Division of Stroke Care Unit (M.I.), National Cerebral and Cardiovascular Center, Suita, Japan.
Department of Cerebrovascular Medicine (M.I., K.T.), National Cerebral and Cardiovascular Center, Suita, Japan.
Stroke. 2024 Jul;55(7):1730-1738. doi: 10.1161/STROKEAHA.124.046828. Epub 2024 May 28.
We aimed to examine the boundary of the ischemic core volume in patients undergoing endovascular thrombectomy (EVT) versus those receiving medical management to determine the minimum optimal size for favorable treatment outcomes.
This is a prespecified substudy of the RESCUE-Japan LIMIT (Recovery by Endovascular Salvage for Cerebral Ultra-Acute Embolism-Japan Large Ischemic Core Trial). Patients with large vessel occlusion were enrolled between November 2018 and September 2021 with a National Institutes of Health Stroke Scale score of at least 6 on admission and an Alberta Stroke Program Early Computed Tomography Score value of 3 to 5. We investigated the correlation between optimal quantified ischemic core volume, assessed solely using magnetic resonance diffusion-weighted imaging, and functional outcomes (modified Rankin Scale score, 0-3) at 90 days by predictive marginal plots. Final infarct volume and safety outcomes (symptomatic intracerebral hemorrhage and mortality) were also assessed.

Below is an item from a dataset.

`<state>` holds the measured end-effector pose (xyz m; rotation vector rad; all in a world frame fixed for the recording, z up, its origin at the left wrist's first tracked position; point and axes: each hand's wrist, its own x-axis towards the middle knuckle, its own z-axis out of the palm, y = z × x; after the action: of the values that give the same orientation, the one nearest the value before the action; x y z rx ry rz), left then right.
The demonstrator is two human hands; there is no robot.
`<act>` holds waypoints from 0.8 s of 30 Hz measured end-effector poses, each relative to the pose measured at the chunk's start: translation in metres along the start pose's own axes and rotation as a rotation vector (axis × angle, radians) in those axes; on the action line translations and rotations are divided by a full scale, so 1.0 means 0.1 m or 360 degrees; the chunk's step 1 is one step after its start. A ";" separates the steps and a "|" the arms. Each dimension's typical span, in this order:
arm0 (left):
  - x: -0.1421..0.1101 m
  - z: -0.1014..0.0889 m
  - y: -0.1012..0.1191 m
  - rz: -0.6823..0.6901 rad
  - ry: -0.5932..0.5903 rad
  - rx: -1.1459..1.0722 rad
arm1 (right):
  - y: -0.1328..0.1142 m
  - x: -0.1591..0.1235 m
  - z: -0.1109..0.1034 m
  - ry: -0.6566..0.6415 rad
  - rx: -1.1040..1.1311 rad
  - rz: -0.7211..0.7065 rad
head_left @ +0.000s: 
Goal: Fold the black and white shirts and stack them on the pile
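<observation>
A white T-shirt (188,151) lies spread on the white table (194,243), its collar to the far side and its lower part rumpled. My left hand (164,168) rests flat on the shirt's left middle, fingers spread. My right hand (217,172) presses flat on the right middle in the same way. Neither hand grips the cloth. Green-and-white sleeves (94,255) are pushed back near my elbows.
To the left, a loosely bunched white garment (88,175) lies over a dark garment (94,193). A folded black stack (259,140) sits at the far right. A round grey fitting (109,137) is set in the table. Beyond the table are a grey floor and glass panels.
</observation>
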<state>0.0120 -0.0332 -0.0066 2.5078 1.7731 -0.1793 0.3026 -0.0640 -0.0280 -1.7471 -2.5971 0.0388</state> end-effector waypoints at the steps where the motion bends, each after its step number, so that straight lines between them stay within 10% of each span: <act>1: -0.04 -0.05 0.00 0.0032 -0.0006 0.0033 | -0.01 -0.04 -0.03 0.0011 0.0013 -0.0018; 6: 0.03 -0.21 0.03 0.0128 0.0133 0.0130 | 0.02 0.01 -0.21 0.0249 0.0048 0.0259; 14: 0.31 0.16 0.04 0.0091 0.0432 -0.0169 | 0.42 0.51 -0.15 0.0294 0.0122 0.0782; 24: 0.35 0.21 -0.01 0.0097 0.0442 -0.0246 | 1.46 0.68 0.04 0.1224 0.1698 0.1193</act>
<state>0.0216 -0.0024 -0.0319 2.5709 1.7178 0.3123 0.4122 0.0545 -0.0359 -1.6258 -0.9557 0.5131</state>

Of the 203 cases, 168 patients (85 in the EVT group versus 83 in the medical management group) were included. The median (interquartile range) core volume was 94 (65-160) mL in patients with EVT and 115 (71-141) mL in the medical management group (=0.72). The predictive marginal probabilities of the 2 groups intersected at 128 mL for estimating functional outcomes. Symptomatic intracerebral hemorrhage and mortality within 90 days had overlay margins through all core volumes in both groups. The median final infarct volume (interquartile range) was smaller in the EVT group (142 [80-223] mL versus 211 [123-289] mL in the medical management group; <0.001).
In this prespecified analysis of a randomized clinical trial involving patients with large ischemic strokes, patients with an estimated core volume of up to 128 mL on diffusion-weighted imaging benefit from EVT.

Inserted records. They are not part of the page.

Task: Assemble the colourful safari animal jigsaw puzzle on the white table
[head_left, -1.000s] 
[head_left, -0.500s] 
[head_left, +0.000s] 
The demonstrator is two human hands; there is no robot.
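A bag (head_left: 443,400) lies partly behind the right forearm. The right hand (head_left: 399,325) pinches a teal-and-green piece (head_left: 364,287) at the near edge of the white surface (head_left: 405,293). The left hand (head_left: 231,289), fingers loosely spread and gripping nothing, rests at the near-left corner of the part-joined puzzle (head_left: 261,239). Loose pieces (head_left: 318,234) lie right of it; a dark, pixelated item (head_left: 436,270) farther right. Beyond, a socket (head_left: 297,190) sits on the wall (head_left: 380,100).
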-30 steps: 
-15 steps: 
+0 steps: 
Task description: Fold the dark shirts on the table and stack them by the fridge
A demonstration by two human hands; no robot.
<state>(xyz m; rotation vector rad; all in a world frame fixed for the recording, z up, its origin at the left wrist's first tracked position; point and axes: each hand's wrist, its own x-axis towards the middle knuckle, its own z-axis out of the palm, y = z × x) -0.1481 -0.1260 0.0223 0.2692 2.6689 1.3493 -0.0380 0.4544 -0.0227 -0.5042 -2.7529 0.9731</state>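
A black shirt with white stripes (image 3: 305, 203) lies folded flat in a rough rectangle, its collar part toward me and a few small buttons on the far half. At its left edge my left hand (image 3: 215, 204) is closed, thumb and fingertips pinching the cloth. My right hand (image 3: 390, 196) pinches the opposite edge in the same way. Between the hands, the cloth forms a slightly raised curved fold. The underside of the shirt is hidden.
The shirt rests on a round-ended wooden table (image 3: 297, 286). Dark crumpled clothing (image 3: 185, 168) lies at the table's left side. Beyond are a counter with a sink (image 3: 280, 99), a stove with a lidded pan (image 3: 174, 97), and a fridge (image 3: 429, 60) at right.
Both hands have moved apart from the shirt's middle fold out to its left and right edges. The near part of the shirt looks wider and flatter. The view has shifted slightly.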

URL: https://www.clinicaltrials.gov; Unique identifier: NCT03702413.
我们旨在研究接受血管内血栓切除术(EVT)与接受药物治疗的患者的缺血核心体积边界,以确定获得良好治疗效果的最小最佳体积。
这是 RESCUE-Japan LIMIT(通过血管内拯救治疗大脑超急性栓塞-日本大缺血核心试验)的预先指定子研究。2018 年 11 月至 2021 年 9 月期间,纳入了血管闭塞的患者,其入院时 NIHSS 评分至少为 6,且 Alberta 卒中项目早期 CT 评分值为 3 至 5。我们通过预测边缘图研究了仅使用磁共振弥散加权成像评估的最佳量化缺血核心体积与 90 天时的功能结局(改良 Rankin 量表评分,0-3)之间的相关性。还评估了最终梗死体积和安全性结局(症状性颅内出血和死亡率)。
在 203 例患者中,168 例患者(EVT 组 85 例,药物治疗组 83 例)纳入研究。EVT 组的核心体积中位数(四分位距)为 94(65-160)mL,药物治疗组为 115(71-141)mL(=0.72)。两组预测边缘概率在 128mL 处交叉,用于估计功能结局。两组在所有核心体积范围内,症状性颅内出血和 90 天内死亡率的重叠边缘。EVT 组的中位最终梗死体积(四分位距)较小(142[80-223]mL 比药物治疗组的 211[123-289]mL;<0.001)。
在这项针对大缺血性脑卒中患者的随机临床试验的预设分析中,在弥散加权成像上估计核心体积达 128mL 以内的患者可从 EVT 中获益。